Il viaggio sulla collina sacra di Caponapoli di Umberto Zito

ingresso farmaciaSabato 13 Gennaio 2018 abbiamo visitato la settecentesca farmacia-spezieria dell’Ospedale Incurabili e il Museo delle arti sanitarie.

         Gennaro Rispoli, noto chirurgo e direttore del Museo, ci ha magistralmente e appassionatamente guidato in questa splendida esperienza.

         A parte la bellezza e l’unicità delle cose che abbiamo visto e che non descriverò per non rovinarle, siamo stati introdotti nella magica altura di Caponapoli, che, invece, evocherò, riportando l’incipit del recente libro “La Collina sacra” di G. Rispoli e di A.E. Piedimonte.

         “Che un luogo possa essere più cose nello stesso tempo è senz’altro vero per Caponapoli, spazio racchiuso tra salite e discese, tra piazzette e chiostri antichi.
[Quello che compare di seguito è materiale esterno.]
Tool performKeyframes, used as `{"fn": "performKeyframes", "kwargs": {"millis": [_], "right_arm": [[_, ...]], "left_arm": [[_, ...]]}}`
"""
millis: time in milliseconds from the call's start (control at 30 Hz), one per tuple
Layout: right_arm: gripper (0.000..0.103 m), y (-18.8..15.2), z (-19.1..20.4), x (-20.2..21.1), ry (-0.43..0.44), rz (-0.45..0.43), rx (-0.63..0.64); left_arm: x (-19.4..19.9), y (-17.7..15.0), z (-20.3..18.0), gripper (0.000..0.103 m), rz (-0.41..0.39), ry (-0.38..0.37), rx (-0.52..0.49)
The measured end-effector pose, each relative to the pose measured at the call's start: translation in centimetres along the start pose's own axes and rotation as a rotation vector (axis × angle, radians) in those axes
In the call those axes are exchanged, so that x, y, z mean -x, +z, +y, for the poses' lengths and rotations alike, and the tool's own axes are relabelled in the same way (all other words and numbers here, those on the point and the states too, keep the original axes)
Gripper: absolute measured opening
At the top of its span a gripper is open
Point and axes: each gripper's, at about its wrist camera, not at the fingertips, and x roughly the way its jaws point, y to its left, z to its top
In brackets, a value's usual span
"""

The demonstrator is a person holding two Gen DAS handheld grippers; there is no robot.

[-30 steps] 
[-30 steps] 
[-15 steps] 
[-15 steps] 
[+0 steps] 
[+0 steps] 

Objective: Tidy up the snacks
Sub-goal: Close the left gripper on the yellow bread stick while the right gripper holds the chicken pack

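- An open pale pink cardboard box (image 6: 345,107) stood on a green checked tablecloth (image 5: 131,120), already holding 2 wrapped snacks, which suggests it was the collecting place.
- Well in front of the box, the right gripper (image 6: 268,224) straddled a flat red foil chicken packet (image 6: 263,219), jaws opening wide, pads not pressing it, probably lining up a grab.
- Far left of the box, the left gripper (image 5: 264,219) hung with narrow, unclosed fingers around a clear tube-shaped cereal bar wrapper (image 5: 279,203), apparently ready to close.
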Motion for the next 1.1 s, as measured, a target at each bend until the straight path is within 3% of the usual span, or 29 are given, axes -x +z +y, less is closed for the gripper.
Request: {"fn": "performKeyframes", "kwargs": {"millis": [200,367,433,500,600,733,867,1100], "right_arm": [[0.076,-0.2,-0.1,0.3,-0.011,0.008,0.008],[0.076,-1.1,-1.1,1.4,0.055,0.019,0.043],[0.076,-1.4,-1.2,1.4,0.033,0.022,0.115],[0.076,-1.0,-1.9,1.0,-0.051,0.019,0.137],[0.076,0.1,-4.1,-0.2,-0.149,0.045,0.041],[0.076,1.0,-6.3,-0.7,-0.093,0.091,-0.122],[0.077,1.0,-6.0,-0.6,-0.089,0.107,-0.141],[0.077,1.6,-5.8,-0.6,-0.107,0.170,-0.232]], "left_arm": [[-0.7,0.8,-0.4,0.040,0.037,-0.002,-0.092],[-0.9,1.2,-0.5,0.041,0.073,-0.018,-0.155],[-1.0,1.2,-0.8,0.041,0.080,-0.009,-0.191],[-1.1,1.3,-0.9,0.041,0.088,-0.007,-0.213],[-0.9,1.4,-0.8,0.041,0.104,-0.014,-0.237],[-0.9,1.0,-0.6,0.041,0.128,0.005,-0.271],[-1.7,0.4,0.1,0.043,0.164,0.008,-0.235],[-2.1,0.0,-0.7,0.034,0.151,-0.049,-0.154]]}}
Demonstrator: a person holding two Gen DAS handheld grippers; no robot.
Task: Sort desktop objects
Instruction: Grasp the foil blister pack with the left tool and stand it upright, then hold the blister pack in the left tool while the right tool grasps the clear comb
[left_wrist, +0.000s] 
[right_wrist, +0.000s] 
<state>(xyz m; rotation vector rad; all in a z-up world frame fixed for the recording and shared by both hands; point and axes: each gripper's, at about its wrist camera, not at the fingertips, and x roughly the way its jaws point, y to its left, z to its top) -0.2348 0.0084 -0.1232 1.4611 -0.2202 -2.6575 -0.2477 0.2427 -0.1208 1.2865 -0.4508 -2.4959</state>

Il tempo “fermo” sulla collina sacra ha visto l’Acropoli, con i suoi templi, trasformarsi e restare uguale. Gli antichi ruderi erano frequentati da poeti e amorevoli amanti attratti dall’amenità del sito con accanto monaci, beati e santi. Chiese avite e monasteri, ospedali e ospizi, conventi e prostitute redente, ma anche alchimisti, studenti, maestri di medicina intorno ad un’umanità a suo modo incurabile”.

         Un sentito e corale  ringraziamento al Dr. Rispoli ed al Dr. Galasso, che ci hanno accompagnato in questo indimenticabile viaggio di conoscenza delle nostre radici.